Meet the developer: Damien Katz on the Domino 6 formula language

In this interview, a lead developer for the formula language talks about Domino 6 enhancements and why it took a complete rewrite of Ray Ozzie's compute engine to add looping and list manipulation functionality.

Michelle Mahoney, User Assistance Writer, Lotus

Michelle Mahoney is a writer in the Notes/Domino User Assistance group and is currently working on updating and improving the formula language documentation for Rnext.



02 July 2001

The bulk of the enhancements made to the formula language for Domino 6 (code-named Rnext) are attributable to the work of Damien Katz, a software developer at Iris. Perhaps it is his experience as a Notes and Domino consultant prior to joining Iris in 1997 that best explains why he has been so successful at delivering the functionality that is most in demand from Notes developers; he approaches development from a user's perspective. Here's what he had to say about the formula language enhancements for Rnext.

We also invite you to read the companion article, "Enhancements to the formula language in Domino 6," where changes for Notes/Domino 6 are explained in detail.

What did you have to do to incorporate the new looping and list manipulation functionality that is present in Rnext?

We had to rewrite the compute engine, which is the runtime interpreter of the formula language.

Rewrite it? Why was such a drastic change necessary?

The old engine, as it existed, was very simple. It was developed by Ray Ozzie years ago and was based on now outdated technology. We couldn't incorporate looping, nor many of the other enhancements users were requesting, until the runtime language was rebuilt from the ground up. The old architecture did not allow for it. The formula language compiled format is based on Reverse Polish Notation.
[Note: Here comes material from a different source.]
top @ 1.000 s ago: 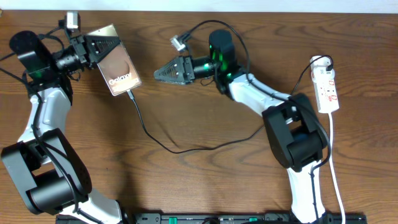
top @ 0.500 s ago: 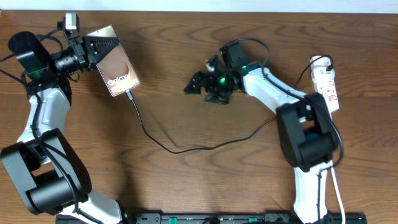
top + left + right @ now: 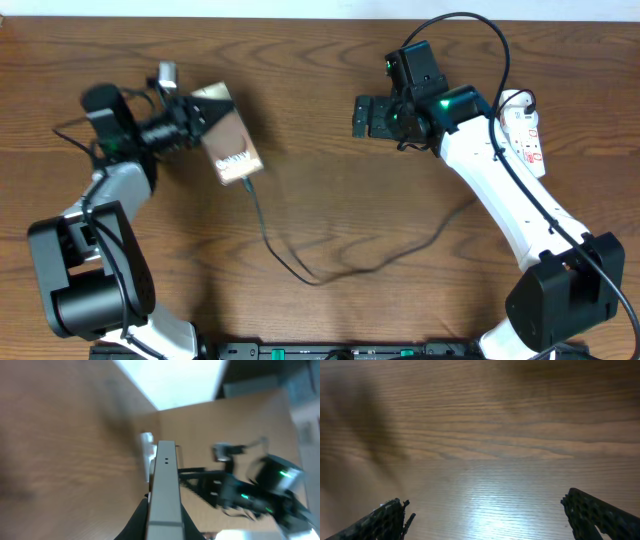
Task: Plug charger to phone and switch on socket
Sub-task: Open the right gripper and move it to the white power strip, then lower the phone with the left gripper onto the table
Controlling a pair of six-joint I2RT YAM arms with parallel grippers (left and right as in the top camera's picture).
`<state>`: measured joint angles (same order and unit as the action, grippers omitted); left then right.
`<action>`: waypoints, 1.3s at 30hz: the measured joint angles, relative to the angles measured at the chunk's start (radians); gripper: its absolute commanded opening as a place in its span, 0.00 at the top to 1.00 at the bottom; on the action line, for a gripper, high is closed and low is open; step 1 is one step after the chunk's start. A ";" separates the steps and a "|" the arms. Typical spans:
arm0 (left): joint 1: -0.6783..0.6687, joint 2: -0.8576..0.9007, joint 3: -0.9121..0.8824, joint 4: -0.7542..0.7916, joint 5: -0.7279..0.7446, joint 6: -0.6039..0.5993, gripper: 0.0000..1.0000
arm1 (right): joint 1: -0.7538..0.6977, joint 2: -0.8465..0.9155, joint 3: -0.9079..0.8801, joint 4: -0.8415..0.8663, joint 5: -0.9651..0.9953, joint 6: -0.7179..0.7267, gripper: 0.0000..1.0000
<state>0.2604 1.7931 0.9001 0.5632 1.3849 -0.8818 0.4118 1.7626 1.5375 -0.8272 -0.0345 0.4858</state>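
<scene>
My left gripper [image 3: 207,124] is shut on the upper end of the bronze phone [image 3: 232,150] and holds it tilted at the table's left. In the left wrist view the phone's grey edge [image 3: 165,485] stands between my fingers [image 3: 140,519]. The black charger cable [image 3: 310,280] meets the phone's lower edge and trails down, then right toward the white power strip [image 3: 526,135] at the far right edge. My right gripper [image 3: 360,117] is wide open and empty above bare wood, between phone and strip. In the right wrist view its fingertips [image 3: 390,519] frame only the table.
The wooden table [image 3: 330,210] ends at a pale wall along the top. The strip's white cord [image 3: 535,250] runs down the right side. My right arm [image 3: 500,190] crosses above the cable's right part.
My left gripper has carried the phone right and slightly down, dragging the cable along. My right gripper has swung up and right, away from the phone, and its jaws now stand wide open.
</scene>
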 measured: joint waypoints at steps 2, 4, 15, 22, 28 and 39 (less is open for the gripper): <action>-0.016 0.000 -0.049 -0.047 -0.071 0.019 0.93 | 0.000 0.000 0.000 -0.003 0.015 -0.001 0.01; -0.031 0.000 -0.088 -0.152 -0.155 0.058 0.93 | 0.000 0.000 0.000 -0.003 0.027 -0.001 0.01; -0.111 0.003 -0.130 -0.531 -0.610 0.267 0.93 | 0.005 0.000 0.000 -0.003 0.039 -0.001 0.01; -0.111 0.002 -0.127 -0.569 -0.696 0.287 0.92 | 0.005 0.000 0.000 -0.003 0.040 -0.001 0.01; -0.111 0.002 -0.119 -0.585 -0.706 0.288 0.93 | 0.006 0.000 0.000 -0.003 0.040 -0.001 0.01; -0.111 -0.004 -0.116 -0.610 -0.711 0.296 0.76 | 0.018 0.000 0.000 0.002 0.043 -0.001 0.01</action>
<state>0.1493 1.7889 0.7845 -0.0471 0.6739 -0.5861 0.4301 1.7626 1.5375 -0.8249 0.0086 0.4850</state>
This notation parses an expression using a set order of evaluation, and uses a stack to store and retrieve the values it computes. Here's how it works. If you have the following formula:

(1 + n) * 2

it is compiled into a machine readable Reverse Polish Notation format, similar to this:

1 n + 2 *

The old engine begins to evaluate the expression left to right, so it places the 1 on the stack, then determines that the n -which let's say, is a field in the document-equals 3, and places the 3 on the stack. When it hits the plus sign, it goes back to the stack for two values and adds them, placing the result (4) on the stack. It then places the 2 on the stack and at the multiplication sign, retrieves the 4 and 2 from the stack and multiplies them. This process is somewhat inefficient and inflexible. The old engine had to do some interesting hacks to get @If to work. For Rnext, we have incorporated object-oriented programming into the engine. Now, the formula is instead transformed at runtime into an expression tree, as follows:

Fiure 1. Expression tree
Expression tree

Due to the tree structure, the values are easier to store and retrieve and looping is possible. The tree still recognizes the order of evaluation; its furthest branches are executed first. In computer science, this is called a post-order traversal. In this example, the n is evaluated; it is added to 1, and the 4 and 2 are multiplied last.

What were your objectives in rewriting the formula language?

The primary goal was, and continues to be, to maximize performance gains. So far, we have done this in a number of ways.

First, there's caching results. This increases performance because you can cache the results of expressions that only need to be evaluated once. With the old architecture, no matter what the expression type was, you had to reevaluate it for each document in a view.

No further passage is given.